Em janeiro de 1993 - tinha a SIC escassos três meses de vida e eu apenas 22 anos -, uma ordem de despejo pôs na rua 650 pessoas que viviam no chamado Lar Panorâmico de Camarate, no concelho de Loures. Pessoas que tinham ali sido alojadas quando vieram das ex-colónias depois do 25 de abril, e outras que, entretanto, tinham ido para ali viver.

Quando chegou a ordem do tribunal, sem outro local para onde irem, ficaram ali mesmo na rua com os seus haveres.

No próprio dia do despejo, foi-nos pedido, a mim e ao repórter de imagem Jorge Ramalho, que passássemos a noite ao relento com os desalojados. Foi uma experiência que nunca esqueci. As pessoas ali na sua fragilidade, sem teto, com tudo o pouco que tinham – mobílias, eletrodomésticos, roupas… - todo o recheio das casas de repente colocado no meio da rua. Poucos, com exceção das crianças mais pequenas, idosos e doentes conseguiram abrigo da Segurança Social.

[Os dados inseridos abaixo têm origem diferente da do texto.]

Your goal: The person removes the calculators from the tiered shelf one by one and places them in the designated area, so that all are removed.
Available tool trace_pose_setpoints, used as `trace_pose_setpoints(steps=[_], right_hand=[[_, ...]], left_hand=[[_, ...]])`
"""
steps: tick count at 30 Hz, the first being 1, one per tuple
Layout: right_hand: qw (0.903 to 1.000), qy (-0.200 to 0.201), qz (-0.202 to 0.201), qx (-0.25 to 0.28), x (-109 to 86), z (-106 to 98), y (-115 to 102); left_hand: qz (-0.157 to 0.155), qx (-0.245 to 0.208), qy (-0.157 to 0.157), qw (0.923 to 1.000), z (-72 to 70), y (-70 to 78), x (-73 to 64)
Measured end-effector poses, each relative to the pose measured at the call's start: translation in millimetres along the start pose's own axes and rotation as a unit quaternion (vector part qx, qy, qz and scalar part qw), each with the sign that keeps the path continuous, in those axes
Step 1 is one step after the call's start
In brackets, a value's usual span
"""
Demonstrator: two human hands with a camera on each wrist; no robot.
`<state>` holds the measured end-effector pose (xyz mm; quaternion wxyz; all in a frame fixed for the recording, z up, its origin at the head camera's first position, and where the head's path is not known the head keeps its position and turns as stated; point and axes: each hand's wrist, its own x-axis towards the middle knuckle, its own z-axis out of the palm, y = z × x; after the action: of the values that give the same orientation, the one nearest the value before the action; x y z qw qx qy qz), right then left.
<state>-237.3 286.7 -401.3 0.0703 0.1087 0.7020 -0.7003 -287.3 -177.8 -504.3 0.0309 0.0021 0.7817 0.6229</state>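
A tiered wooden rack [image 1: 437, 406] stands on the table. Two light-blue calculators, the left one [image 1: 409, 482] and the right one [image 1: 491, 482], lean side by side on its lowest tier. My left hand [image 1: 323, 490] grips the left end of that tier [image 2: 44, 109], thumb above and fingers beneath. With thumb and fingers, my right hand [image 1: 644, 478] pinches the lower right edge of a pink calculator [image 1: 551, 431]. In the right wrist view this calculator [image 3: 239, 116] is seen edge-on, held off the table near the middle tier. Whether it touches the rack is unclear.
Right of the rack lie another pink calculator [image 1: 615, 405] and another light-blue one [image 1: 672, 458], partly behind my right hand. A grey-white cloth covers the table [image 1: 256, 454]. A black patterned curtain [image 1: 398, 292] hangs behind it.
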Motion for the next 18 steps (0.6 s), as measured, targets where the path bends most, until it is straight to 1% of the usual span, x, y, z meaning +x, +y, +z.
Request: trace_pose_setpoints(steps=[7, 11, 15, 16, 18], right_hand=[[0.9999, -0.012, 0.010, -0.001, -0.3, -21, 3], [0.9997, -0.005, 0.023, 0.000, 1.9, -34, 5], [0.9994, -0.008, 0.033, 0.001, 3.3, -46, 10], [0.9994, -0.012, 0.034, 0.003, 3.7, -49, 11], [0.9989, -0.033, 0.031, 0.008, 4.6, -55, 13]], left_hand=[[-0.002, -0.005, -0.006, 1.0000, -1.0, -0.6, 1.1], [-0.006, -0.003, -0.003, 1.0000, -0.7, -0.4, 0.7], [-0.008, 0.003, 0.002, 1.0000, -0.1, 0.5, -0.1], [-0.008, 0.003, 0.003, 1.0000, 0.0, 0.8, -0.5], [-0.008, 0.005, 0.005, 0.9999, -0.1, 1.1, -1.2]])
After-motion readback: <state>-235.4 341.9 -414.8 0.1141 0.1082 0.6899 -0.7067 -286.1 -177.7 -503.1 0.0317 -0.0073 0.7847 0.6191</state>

Dos que ficaram, poucos terão conseguido dormir naquela noite, mas vimos pessoas recolhidas a ensaiarem o descanso possível, deitadas em arcas de madeira ou sentadas em sofás.

De manhã, houve uma imagem que me marcou particularmente (uma imagem que associo à força de seguir em frente na adversidade). Um homem a fazer a barba e a olhar-se num pequeno espelho pendurado nem sei onde, preparando-se para ir para o trabalho.

A aparente normalidade da rotina diária justaposta à anormalidade desesperante, por certo, daquela situação.